**** Information shown

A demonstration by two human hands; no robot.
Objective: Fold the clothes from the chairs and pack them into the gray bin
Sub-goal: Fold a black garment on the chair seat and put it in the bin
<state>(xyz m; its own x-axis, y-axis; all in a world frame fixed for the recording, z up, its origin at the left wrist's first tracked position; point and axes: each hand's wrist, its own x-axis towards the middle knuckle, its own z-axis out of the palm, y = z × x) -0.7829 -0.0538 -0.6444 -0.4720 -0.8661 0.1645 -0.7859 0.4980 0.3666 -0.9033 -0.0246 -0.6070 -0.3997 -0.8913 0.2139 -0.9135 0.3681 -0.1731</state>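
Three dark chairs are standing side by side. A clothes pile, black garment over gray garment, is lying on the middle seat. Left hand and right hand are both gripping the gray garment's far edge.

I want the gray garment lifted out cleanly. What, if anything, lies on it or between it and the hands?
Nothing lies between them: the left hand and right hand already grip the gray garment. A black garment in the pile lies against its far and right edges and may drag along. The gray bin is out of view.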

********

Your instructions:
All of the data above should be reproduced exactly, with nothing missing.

Result below:
A demonstration by two human hands; no robot.
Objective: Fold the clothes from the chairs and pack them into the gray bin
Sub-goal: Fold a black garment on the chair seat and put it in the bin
<state>(xyz m; its own x-axis, y-axis; all in a world frame fixed for the recording, z up, its origin at the left wrist's first tracked position; point and axes: each hand's wrist, its own x-axis towards the middle knuckle, its own z-axis out of the palm, y = z × x) -0.7829 -0.0538 -0.6444 -0.4720 -0.8661 0.1645 -0.7859 0.4980 0.3666 -0.9033 -0.0246 -0.6070 -0.3997 -0.8913 0.2139 -0.9135 0.3681 -0.1731</state>
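Three dark chairs are standing side by side. A clothes pile, black garment over gray garment, is lying on the middle seat. Left hand and right hand are both gripping the gray garment's far edge.

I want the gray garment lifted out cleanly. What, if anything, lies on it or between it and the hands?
Nothing lies between them: the left hand and right hand already grip the gray garment. A black garment in the pile lies against its far and right edges and may drag along. The gray bin is out of view.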

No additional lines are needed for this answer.